The sentence included in the current dialogue and the sentence included in the dialogue example may each be tagged in a form of a dialogue subject, a sentence format, a subject element of a sentence, and a proper noun element depending on a semantic analysis model, but is not limited to the exemplary embodiment.

The storage unit includes: a semantic analysis model storing result analysis values of a sentence depending on the semantic analysis model; a dialogue example database storing a plurality of dialogue examples configured of a series of dialogue sentences associated with the predetermined domain among dialogue corpus data; a dialogue example calculation model storing a calculation module designating a response candidate of the user for the domain and storing the response utterance candidate selected depending on the calculation module; a grammar error generation model modeling a grammar error for a predetermined response sentence among the response utterance candidates and storing a grammar error response candidate sentence with the grammar error word selected depending on the probability value; and a grammar error detection model storing grammar error result data detecting grammar errors for the utterance information of the user and the utterance information corrected and answered by the user.

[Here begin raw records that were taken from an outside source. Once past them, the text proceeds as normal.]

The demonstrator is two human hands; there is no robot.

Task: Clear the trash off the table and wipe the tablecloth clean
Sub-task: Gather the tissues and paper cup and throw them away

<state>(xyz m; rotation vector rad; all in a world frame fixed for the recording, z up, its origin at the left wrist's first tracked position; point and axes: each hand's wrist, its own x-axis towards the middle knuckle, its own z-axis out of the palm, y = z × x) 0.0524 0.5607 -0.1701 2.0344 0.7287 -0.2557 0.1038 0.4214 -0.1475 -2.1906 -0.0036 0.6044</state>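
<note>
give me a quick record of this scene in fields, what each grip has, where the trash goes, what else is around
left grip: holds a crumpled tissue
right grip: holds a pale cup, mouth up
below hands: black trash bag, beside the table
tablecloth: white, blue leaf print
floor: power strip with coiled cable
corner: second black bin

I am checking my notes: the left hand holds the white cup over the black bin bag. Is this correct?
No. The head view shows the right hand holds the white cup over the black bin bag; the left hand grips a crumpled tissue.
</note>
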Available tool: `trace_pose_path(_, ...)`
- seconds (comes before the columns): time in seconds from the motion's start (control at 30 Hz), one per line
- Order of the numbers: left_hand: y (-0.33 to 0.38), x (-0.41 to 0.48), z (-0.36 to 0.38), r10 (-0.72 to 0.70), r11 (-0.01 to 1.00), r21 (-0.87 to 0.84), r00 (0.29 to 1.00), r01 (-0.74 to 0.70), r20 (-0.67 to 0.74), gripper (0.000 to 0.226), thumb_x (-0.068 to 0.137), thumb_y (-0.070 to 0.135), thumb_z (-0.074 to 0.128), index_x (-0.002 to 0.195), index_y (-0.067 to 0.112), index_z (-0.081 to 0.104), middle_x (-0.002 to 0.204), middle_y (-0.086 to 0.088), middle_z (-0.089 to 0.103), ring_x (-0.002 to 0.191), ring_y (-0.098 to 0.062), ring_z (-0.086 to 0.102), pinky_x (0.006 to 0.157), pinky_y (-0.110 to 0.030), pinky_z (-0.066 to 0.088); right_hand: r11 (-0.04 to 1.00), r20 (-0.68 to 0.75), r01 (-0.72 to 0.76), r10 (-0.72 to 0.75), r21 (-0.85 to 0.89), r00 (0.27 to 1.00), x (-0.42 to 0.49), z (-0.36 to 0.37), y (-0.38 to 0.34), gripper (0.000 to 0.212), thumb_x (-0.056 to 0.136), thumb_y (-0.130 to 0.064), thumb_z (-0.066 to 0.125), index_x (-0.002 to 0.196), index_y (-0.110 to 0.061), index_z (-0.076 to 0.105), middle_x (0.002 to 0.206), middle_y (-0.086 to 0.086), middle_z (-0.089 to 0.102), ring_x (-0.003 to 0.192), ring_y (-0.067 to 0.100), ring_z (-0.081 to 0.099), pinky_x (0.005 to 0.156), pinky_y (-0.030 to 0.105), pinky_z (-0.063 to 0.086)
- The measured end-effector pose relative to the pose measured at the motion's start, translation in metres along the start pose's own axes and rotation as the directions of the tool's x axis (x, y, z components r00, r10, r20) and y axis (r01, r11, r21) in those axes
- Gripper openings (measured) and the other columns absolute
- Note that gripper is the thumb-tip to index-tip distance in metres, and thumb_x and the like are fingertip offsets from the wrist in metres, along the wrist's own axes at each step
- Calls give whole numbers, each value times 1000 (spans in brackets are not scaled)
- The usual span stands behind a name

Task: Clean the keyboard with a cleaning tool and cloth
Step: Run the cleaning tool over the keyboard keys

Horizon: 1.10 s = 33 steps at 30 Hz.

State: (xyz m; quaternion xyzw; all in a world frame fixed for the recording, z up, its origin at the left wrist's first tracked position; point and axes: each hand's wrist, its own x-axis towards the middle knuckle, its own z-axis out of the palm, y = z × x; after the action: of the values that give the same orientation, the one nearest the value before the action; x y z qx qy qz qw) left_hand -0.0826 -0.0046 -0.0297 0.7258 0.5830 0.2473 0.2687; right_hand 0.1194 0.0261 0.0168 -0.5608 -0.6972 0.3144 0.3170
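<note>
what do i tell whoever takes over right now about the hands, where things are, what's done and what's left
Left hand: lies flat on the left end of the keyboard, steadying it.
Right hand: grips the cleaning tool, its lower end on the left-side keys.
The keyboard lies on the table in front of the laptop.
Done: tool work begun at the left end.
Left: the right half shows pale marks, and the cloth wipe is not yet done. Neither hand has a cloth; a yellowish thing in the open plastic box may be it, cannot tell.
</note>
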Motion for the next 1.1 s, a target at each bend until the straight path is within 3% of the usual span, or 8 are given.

A language learning method according to an exemplary embodiment of the present invention includes: accessing a main server for language learning to input utterance information for dialogue learning under a predetermined domain; analyzing a meaning of the utterance information of a user and determining whether the analyzed utterance information is an utterance content corresponding to the domain to manage the dialogue learning; and progressing following dialogue learning in the domain in the case of the utterance corresponding to the domain; and generating at least one response utterance candidate data corresponding to the dialogue learning under the domain in the case of the utterance which does not correspond to the domain or when there is a request of the user and inducing a response utterance of the user corresponding to the domain.

The at least one response utterance candidate data may be aligned corresponding to a probability ranking depending on appropriateness and a weight for the domain.

The at least one response utterance candidate data may be coupled with pre-registered utterance information data to be output as speech synthesis data from a user terminal.

The inducing of the response utterance of the user includes at least one of: a first step of presenting an example choosing problem for the response utterance corresponding to the domain; a second step of extracting and presenting core words using the at least one response utterance candidate data; and a third step of modeling generation of a grammar error using the at least one response utterance candidate data, and generating and presenting a sentence with the grammar error or an example problem with the grammar error and a correct answer.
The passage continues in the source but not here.